• **ACTIVITY**: Print the data exactly as it is given, please.
::::::::::
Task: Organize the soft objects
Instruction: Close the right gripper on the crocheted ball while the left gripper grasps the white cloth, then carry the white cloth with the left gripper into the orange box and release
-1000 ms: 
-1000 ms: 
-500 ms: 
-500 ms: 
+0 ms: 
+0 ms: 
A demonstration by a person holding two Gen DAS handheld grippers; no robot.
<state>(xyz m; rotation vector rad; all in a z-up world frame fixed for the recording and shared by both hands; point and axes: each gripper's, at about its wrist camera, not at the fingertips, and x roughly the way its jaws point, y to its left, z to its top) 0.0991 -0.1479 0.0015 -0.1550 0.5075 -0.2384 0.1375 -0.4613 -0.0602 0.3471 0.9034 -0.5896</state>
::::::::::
• **ANSWER SPACE**:
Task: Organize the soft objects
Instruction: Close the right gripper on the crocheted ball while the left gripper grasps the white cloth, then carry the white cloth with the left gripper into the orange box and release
-1000 ms: 
-1000 ms: 
-500 ms: 
-500 ms: 
+0 ms: 
+0 ms: 
A demonstration by a person holding two Gen DAS handheld grippers; no robot.
<state>(xyz m; rotation vector rad; all in a z-up world frame fixed for the recording and shared by both hands; point and axes: each gripper's, at about its wrist camera, not at the fingertips, and x roughly the way its jaws point, y to its left, z to its top) 0.0991 -0.1479 0.0015 -0.1550 0.5075 -0.2384 0.1375 -0.4613 -0.0602 0.3471 0.9034 -0.5896</state>

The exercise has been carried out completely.